→ Task instructions:
Without any change, set down every record below.

→ Exercise inputs:

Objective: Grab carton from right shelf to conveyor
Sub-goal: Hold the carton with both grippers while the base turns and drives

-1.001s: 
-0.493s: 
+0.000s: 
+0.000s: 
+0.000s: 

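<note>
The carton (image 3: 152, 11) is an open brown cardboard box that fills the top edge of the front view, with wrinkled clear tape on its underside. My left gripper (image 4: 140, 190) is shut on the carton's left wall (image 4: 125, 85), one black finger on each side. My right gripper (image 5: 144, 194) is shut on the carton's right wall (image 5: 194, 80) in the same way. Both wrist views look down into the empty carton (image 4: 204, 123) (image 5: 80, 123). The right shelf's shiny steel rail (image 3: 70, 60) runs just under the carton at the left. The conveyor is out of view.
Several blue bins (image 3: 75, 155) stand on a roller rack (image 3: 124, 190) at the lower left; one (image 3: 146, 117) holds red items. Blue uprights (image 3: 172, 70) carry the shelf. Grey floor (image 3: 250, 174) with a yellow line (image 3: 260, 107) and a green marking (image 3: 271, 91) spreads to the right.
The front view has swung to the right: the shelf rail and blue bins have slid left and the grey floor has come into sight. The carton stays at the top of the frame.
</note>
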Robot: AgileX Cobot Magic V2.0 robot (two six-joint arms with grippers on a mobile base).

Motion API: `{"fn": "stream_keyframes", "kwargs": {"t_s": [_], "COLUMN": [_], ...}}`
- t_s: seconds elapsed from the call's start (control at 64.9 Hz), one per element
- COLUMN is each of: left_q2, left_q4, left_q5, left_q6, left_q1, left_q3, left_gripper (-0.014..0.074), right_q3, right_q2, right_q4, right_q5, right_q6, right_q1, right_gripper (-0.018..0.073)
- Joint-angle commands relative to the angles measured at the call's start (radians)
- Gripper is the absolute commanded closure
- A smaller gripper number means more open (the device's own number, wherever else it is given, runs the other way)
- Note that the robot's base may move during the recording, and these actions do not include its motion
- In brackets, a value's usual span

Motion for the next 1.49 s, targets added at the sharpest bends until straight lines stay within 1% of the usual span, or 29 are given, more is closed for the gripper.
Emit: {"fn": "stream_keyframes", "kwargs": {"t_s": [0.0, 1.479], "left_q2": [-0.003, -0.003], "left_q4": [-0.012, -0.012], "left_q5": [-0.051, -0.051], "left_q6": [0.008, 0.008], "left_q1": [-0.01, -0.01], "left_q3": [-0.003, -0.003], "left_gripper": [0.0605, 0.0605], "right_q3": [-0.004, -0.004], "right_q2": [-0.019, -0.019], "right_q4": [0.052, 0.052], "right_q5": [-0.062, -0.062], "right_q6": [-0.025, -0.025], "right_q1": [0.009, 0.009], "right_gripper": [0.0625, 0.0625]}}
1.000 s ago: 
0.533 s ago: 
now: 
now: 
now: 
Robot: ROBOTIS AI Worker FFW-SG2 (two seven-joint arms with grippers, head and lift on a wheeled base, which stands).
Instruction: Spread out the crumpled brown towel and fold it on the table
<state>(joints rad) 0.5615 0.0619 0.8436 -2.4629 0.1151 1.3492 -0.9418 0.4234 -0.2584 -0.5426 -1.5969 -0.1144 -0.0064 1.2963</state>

→ Response box:
Objective: Grab carton from right shelf to conveyor
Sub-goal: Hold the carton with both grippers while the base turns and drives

-1.001s: 
-0.493s: 
+0.000s: 
+0.000s: 
+0.000s: 

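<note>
The carton (image 3: 152, 11) is an open brown cardboard box that fills the top edge of the front view, with wrinkled clear tape on its underside. My left gripper (image 4: 140, 190) is shut on the carton's left wall (image 4: 125, 85), one black finger on each side. My right gripper (image 5: 144, 194) is shut on the carton's right wall (image 5: 194, 80) in the same way. Both wrist views look down into the empty carton (image 4: 204, 123) (image 5: 80, 123). The right shelf's shiny steel rail (image 3: 70, 60) runs just under the carton at the left. The conveyor is out of view.
Several blue bins (image 3: 75, 155) stand on a roller rack (image 3: 124, 190) at the lower left; one (image 3: 146, 117) holds red items. Blue uprights (image 3: 172, 70) carry the shelf. Grey floor (image 3: 250, 174) with a yellow line (image 3: 260, 107) and a green marking (image 3: 271, 91) spreads to the right.
The front view has swung to the right: the shelf rail and blue bins have slid left and the grey floor has come into sight. The carton stays at the top of the frame.
</note>
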Robot: AgileX Cobot Magic V2.0 robot (two six-joint arms with grippers on a mobile base).

Motion API: `{"fn": "stream_keyframes", "kwargs": {"t_s": [_], "COLUMN": [_], ...}}`
- t_s: seconds elapsed from the call's start (control at 64.9 Hz), one per element
- COLUMN is each of: left_q2, left_q4, left_q5, left_q6, left_q1, left_q3, left_gripper (-0.014..0.074), right_q3, right_q2, right_q4, right_q5, right_q6, right_q1, right_gripper (-0.018..0.073)
- Joint-angle commands relative to the angles measured at the call's start (radians)
- Gripper is the absolute commanded closure
- A smaller gripper number means more open (the device's own number, wherever else it is given, runs the other way)
- Note that the robot's base may move during the recording, and these actions do not include its motion
- In brackets, a value's usual span

Motion for the next 1.49 s, targets added at the sharpest bends until straight lines stay within 1% of the usual span, or 29 are given, more is closed for the gripper.
Emit: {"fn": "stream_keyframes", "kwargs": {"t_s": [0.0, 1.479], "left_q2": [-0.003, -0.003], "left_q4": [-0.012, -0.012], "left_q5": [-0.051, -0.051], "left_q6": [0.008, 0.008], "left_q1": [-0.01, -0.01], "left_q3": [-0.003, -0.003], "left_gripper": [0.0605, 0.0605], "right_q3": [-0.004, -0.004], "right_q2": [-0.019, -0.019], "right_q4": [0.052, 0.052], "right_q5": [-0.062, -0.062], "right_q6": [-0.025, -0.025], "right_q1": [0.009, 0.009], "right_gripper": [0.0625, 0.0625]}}
1.000 s ago: 
0.533 s ago: 
now: 
now: 
now: 
Robot: ROBOTIS AI Worker FFW-SG2 (two seven-joint arms with grippers, head and lift on a wheeled base, which stands).
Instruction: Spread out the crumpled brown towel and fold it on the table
<state>(joints rad) 0.5615 0.0619 0.8436 -2.4629 0.1151 1.3492 -0.9418 0.4234 -0.2584 -0.5426 -1.5969 -0.1144 -0.0064 1.2963</state>

No additional output is needed.